Полуян сразу заметил, что два раза слова прозвучали весьма символично: Распутин и Разушайло. Фамилии премьера и министра внутренних дел неожиданно обрели новый смысл и тревожащую законченность.

— Неужели выборы ничего не дают? Меняются люди…

— Меняются всадники, — поправил его старик. — Шпоры у них остаются прежние. Так тебе будет понятней. И всегда слишком много преимуществ над конем у всадника, который держит в руках поводья и плеть. Оттого сколько бы ни старались лошади выбрать голосованием хорошего седока, любой кто окажется в седле, будет натягивать поводья и размахивать плетью. И смахнуть его со спины до новых выборов может только своенравный конь. Разве не так?

— Что же тогда делать?

— Просто жить и никогда не забывать, что гибель государства происходит из-за возвышения низких людей. Где низкий берет власть над войском, там все области страны идут войной друг на друга. Потому, сынок, избегай низких людей, как избегаешь фальшивых денег.

— Отец, — Полуян был искренен в своих словах, — вы удивительно мудрый человек. Я бы с вами с удовольствием побеседовал и дольше, но зовут дела… Мне надо купить ишака.

— Один из владык сказал: «Если бы все люди знали, какое удовольствие испытывает моя душа, вкушая лакомство чужих похвал, они бы не прекращали ублажать меня своим угождением». Мне, сынок, как и любому человеку, приятно слышать восхваления, но я за них заплачу, чтобы твоя лесть не стала казаться подарком. Если ты хочешь купить хорошего ишака, обратись от моего имени к Аббасу Багирову. Он всегда здесь, на базаре. Найди его и скажи: «Меня к тебе направил старый Фатих» и получишь то, что не смогут найти другие.

Найти Аббаса оказалось нетрудно. Это был тощий мужчина неопределенного возраста с козлиной бородкой, большим кадыком и жилистой шеей. Когда Полуян передал ему просьбу старика, Аббас почтительно приложил руку к животу.

— Пройдем, уважаемый, к месту, где животные ждут новых хозяев, а их старые владельцы шевелят пальцами, чтобы пересчитать деньги.

Они прошли к месту, где продавали баранов, овец, ишаков и лошадей.

— Товарищ, — обратился к Полуяну первый же продавец ослов, едва они оказались рядом. — Вот хороший ишак. Очень лучший, — продавец потрепал животное по щетинистой гриве. — Работать любит.

— Не, сказал Аббас, — нам глупый ишак не нужен.

— Он умный, уважаемый Аббас-оглы, — сразу же заступился за животное хозяин. — Очень умный.
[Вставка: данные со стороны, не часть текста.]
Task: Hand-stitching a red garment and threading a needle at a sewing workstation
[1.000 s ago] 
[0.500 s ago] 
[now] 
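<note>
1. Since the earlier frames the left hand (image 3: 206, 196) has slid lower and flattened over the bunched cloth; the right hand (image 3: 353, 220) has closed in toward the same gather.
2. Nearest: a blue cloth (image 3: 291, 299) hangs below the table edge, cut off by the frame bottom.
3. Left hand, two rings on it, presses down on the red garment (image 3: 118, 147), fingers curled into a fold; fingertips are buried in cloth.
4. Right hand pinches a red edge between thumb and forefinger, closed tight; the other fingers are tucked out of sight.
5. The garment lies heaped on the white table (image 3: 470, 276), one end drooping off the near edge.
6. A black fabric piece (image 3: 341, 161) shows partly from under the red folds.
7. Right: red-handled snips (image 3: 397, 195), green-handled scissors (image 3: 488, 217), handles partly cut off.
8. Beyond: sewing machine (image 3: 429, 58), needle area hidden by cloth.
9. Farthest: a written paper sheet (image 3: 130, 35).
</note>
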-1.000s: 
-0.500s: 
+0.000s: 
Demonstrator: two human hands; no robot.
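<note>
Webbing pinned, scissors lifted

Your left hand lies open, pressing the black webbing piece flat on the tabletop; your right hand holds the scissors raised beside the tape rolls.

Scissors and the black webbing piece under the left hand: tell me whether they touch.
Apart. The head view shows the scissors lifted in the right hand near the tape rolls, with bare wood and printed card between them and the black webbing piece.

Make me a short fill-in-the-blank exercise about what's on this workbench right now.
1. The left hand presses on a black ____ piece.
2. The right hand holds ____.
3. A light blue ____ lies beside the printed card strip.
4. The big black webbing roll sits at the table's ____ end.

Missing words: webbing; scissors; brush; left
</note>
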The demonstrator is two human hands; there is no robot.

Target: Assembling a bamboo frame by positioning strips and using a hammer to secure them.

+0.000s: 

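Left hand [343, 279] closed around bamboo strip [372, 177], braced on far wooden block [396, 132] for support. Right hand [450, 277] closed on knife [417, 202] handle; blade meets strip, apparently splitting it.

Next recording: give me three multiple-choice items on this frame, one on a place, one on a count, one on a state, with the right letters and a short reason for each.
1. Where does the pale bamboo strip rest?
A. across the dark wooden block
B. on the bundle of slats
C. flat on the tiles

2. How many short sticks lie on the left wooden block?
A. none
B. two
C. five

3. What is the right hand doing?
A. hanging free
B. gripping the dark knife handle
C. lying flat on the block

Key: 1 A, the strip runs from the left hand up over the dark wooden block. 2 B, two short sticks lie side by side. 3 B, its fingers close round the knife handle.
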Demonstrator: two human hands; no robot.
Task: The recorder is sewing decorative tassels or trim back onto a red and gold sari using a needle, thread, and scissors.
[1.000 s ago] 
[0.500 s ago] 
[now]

— Тогда почему любит работу? Любят её дураки. Умные любят власть.

— Вах! — сказал хозяин сокрушенно. — Где ты видел у власти умных? Ишаков там хватает, но где умные? Назовите кого-то, и я уступлю скотину бесплатно. И потом, уважаемый, я вам предлагаю не депутата, а осла. Есть разница, верно?

Аббас засмеялся. Посмотрел на Полуяна.

— Может возьмем? Ишак так себе, посредственный. Но мне понравился продавец.

— Хозяин, — сказал Полуян, — какой язык понимает ваш умный ишак? Русский или аварский?